— PROBLEM REQUIREMENTS —
Please give back, word for word, only the lines starting at the one containing "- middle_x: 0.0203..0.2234" and ending at the one containing "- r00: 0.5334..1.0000" within the material below.

— SOURCE DATA —
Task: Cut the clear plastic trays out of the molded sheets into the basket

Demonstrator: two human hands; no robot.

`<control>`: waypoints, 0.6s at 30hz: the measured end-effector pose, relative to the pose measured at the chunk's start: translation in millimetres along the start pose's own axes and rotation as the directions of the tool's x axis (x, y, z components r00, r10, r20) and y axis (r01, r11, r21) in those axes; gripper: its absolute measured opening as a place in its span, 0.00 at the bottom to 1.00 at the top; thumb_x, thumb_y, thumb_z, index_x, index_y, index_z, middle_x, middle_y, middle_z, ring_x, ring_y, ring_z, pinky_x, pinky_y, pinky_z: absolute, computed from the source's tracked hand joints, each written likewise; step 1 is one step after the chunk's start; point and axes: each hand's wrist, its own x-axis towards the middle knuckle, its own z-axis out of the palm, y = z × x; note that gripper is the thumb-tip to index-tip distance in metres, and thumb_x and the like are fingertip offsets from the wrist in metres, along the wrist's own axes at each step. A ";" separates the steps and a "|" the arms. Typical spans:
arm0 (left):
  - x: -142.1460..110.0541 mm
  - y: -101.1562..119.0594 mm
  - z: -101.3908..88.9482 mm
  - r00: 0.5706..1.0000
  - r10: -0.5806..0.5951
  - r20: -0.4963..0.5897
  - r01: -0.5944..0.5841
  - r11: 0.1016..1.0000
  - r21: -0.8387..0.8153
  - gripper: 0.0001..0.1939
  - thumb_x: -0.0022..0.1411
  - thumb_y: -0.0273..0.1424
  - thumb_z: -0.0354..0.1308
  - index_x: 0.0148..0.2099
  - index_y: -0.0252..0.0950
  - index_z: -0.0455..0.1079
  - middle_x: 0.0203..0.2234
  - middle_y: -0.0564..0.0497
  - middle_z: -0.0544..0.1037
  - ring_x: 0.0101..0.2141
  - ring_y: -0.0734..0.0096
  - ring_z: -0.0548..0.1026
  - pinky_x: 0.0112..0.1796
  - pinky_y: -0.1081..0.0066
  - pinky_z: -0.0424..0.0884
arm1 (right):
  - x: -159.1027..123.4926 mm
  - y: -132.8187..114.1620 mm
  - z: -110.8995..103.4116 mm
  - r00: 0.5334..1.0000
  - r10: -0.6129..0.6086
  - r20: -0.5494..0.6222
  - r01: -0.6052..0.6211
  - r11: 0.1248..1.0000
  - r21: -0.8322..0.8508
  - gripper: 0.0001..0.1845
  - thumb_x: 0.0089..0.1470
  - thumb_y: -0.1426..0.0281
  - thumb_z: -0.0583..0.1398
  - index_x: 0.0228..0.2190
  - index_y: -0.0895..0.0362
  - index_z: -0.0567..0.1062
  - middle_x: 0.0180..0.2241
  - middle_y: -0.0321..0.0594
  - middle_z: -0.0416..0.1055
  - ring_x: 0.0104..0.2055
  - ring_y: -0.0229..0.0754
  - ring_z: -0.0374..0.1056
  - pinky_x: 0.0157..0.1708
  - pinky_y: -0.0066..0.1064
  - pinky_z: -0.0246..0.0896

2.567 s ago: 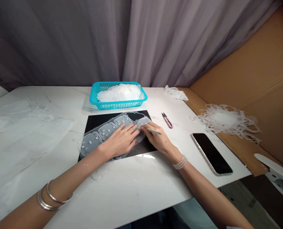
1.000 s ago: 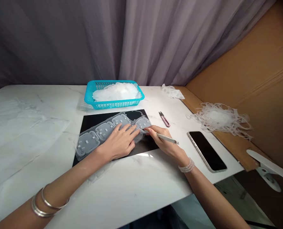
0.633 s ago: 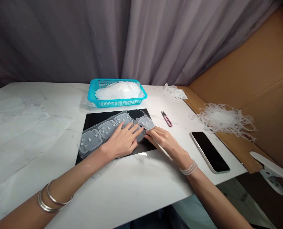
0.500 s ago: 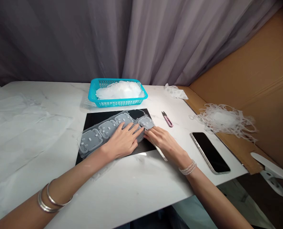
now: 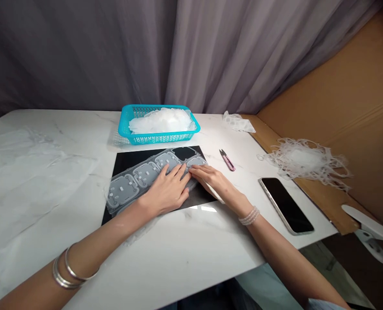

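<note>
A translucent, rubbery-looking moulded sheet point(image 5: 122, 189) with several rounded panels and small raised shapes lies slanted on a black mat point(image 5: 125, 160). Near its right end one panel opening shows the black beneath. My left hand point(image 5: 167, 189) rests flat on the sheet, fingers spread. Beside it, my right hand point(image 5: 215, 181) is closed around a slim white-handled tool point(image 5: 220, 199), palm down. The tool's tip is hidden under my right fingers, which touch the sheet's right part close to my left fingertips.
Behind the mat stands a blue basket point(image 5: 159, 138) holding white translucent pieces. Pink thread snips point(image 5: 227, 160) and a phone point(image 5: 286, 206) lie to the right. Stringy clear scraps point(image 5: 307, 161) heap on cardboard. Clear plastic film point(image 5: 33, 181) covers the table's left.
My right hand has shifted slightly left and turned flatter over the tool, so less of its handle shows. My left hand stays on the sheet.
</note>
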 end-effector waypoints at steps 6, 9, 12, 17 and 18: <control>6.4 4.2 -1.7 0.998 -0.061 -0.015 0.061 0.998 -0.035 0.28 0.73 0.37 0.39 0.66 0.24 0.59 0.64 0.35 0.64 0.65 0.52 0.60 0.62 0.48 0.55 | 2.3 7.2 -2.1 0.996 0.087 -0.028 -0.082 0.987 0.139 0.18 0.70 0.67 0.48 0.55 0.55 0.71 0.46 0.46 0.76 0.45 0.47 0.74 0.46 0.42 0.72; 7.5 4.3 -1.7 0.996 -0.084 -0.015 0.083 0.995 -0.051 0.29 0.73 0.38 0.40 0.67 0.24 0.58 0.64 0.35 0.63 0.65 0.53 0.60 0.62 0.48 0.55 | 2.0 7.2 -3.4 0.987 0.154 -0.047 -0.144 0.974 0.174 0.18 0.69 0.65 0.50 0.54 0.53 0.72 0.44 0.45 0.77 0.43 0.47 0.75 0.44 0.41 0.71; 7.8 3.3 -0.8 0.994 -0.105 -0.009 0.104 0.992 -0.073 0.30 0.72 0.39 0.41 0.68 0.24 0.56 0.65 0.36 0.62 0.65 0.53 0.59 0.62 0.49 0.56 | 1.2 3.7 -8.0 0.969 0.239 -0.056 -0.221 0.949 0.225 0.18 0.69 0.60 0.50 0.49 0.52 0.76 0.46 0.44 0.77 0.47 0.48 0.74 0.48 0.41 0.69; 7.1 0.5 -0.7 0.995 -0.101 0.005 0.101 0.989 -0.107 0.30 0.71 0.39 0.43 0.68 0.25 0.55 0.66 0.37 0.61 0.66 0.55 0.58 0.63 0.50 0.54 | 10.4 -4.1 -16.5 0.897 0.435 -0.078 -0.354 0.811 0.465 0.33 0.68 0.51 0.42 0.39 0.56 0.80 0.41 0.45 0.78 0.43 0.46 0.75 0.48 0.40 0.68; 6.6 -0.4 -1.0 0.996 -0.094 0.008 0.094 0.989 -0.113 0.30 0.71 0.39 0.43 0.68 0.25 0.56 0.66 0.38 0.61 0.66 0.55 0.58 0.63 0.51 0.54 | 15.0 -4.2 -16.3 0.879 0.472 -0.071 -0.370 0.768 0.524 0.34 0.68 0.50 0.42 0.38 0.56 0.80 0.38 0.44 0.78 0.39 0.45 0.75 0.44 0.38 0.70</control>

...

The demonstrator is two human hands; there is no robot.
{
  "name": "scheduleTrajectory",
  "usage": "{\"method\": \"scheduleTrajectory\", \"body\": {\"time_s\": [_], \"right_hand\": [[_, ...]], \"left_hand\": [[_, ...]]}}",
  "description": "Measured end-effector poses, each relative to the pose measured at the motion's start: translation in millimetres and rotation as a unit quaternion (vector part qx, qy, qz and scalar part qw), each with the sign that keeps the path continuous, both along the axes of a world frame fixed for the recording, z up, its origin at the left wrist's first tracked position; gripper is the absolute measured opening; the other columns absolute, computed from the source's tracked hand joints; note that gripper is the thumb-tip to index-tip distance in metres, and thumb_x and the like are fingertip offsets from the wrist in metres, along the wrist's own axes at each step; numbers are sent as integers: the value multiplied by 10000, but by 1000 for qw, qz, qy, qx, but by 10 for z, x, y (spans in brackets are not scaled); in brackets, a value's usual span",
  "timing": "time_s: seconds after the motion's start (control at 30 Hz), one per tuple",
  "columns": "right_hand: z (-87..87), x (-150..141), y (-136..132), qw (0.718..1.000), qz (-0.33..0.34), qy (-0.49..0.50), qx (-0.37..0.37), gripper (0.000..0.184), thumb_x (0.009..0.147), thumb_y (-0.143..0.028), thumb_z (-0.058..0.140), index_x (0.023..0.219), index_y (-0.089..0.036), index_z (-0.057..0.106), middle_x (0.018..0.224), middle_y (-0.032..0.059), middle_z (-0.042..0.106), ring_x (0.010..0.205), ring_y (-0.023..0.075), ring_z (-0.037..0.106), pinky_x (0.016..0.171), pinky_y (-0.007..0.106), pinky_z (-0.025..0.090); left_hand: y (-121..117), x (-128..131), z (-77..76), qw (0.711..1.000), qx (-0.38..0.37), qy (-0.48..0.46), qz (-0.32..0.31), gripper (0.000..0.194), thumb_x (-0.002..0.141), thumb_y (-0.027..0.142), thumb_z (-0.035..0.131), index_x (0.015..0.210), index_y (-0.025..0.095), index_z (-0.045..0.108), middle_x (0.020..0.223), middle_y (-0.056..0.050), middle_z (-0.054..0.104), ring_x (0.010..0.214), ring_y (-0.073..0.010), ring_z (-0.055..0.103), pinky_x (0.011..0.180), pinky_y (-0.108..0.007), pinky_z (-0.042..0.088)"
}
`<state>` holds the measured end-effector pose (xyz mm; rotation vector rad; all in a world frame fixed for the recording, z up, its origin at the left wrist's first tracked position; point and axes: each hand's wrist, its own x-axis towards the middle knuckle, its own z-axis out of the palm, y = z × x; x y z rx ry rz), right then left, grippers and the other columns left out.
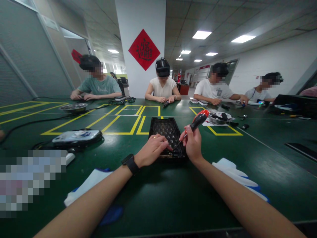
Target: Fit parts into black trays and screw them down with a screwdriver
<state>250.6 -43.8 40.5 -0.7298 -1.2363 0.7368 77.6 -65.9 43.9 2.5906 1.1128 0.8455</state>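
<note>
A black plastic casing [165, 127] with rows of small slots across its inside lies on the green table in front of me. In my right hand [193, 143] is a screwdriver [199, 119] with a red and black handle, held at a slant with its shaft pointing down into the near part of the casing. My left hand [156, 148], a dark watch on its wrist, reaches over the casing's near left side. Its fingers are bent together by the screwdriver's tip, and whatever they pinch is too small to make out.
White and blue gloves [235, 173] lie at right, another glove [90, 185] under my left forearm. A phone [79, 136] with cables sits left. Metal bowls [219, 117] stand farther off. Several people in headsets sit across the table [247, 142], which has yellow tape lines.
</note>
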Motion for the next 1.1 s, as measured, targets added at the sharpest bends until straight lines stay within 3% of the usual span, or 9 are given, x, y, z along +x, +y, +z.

— REPLY —
  - middle_x: 0.0203..0.2234
  - middle_y: -0.0564..0.0497
  - middle_z: -0.0544..0.1037
  - ring_x: 0.0101..0.2141
  - ring_y: -0.0734..0.0096
  - ring_z: -0.0548..0.1026
  - pinky_x: 0.0112..0.1796
  - pinky_y: -0.1081..0.0066
  - pinky_z: -0.0424..0.0884
arm1 (right):
  - x: -159.1027..123.4926 mm
  - y: -132.8187..114.1620 mm
  - z: -110.8995..103.4116 mm
  - r00: 0.5334..1.0000

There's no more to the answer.